**Your task:** Return, word for word, only the lines of the data below that lie between the line with "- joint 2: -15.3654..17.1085" and the line with "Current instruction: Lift", those two lines included.

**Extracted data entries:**
:::

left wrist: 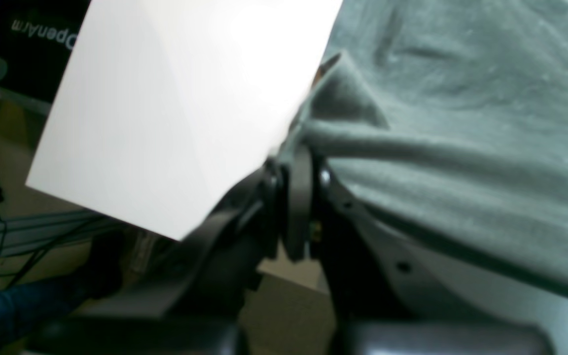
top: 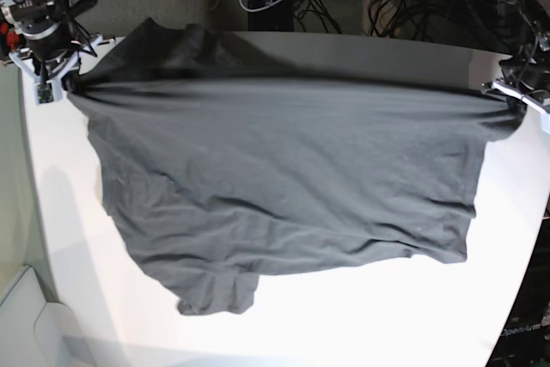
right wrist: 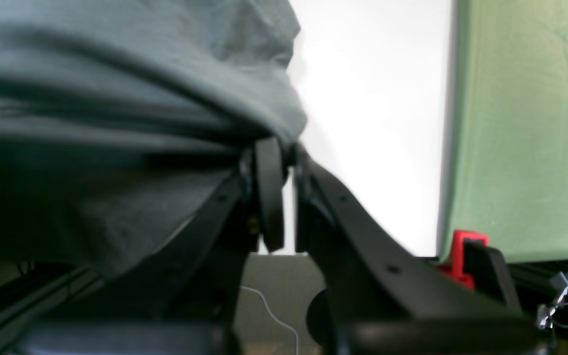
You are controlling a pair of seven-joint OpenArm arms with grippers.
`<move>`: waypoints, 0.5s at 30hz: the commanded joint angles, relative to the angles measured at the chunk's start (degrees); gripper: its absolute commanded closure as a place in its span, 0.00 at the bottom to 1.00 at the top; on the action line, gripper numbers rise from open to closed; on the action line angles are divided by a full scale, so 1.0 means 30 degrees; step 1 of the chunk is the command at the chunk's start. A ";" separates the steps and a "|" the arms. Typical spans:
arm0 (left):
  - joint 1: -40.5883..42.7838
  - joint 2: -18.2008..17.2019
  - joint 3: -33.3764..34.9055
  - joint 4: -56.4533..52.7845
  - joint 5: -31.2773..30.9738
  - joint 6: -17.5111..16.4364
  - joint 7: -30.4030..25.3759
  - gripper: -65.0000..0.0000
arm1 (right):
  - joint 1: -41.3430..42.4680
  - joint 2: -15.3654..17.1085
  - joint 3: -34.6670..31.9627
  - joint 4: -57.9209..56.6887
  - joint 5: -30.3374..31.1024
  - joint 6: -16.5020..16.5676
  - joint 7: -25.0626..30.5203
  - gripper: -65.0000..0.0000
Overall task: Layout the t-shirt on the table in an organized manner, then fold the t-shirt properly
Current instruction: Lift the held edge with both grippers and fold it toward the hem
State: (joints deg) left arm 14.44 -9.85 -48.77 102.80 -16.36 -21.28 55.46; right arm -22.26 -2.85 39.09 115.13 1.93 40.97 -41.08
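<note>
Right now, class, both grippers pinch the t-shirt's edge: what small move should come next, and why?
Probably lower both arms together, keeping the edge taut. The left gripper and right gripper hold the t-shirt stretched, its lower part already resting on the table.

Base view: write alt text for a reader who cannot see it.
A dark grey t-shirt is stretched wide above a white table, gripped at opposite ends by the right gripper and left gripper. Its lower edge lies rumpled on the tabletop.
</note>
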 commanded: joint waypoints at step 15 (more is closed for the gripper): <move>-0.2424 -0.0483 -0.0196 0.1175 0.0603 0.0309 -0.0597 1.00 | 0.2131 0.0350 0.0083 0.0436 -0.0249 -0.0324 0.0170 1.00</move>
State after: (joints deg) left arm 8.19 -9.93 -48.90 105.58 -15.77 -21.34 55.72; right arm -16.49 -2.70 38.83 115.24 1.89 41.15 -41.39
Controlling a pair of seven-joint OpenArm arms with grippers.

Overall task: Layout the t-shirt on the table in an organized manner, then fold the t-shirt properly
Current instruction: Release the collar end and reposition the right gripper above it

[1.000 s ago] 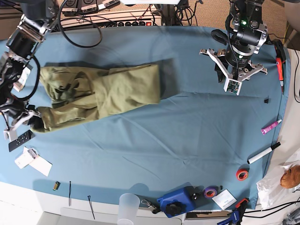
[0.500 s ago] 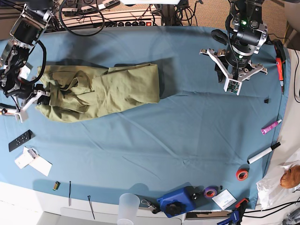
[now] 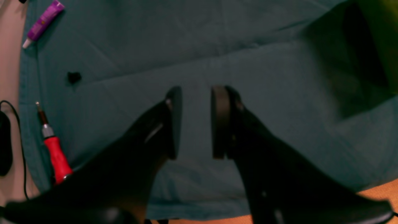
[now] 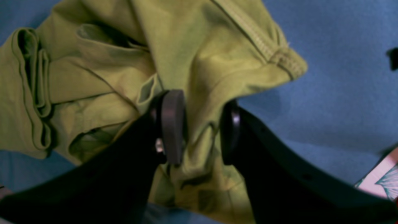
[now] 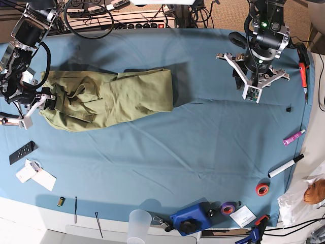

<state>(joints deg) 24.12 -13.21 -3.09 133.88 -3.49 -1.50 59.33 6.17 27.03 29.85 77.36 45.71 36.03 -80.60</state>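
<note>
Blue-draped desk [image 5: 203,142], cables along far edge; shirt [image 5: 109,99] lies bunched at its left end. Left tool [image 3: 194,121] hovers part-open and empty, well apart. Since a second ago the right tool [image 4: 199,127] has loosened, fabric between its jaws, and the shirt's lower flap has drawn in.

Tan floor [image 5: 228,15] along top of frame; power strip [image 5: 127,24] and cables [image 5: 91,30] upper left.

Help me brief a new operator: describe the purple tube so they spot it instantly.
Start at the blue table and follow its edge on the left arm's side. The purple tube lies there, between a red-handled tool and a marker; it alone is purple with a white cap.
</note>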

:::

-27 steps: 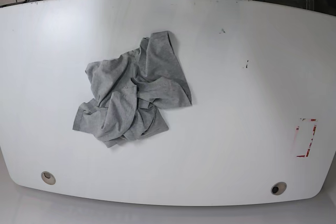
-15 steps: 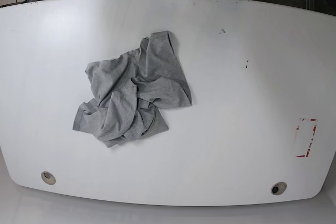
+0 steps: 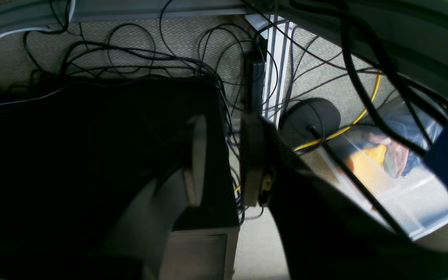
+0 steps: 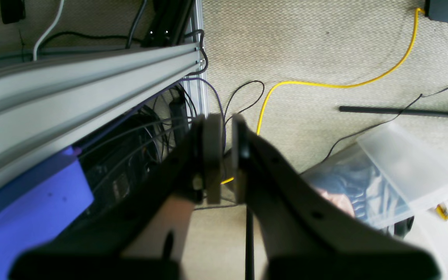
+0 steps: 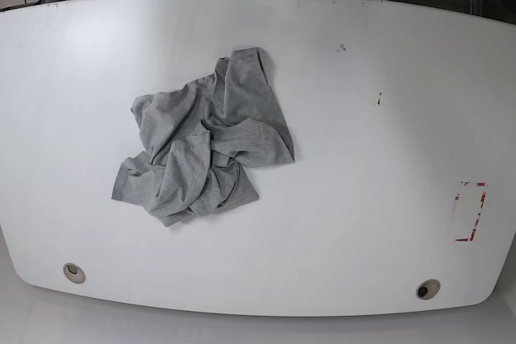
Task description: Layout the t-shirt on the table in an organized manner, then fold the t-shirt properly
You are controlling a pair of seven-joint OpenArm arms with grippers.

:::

**Output of the task:**
  - joint 2: -15.3654..17.1085
  - joint 3: -34.6670..31.9627
  - joint 4: -57.9209..56.6887
  - joint 5: -30.3374..31.1024
  - joint 6: -16.5020..16.5676
  - joint 7: -25.0626..30.5203
  - gripper: -65.0000..0.0000
Overall task: Layout the t-shirt on the table in an organized manner, then fold the t-shirt properly
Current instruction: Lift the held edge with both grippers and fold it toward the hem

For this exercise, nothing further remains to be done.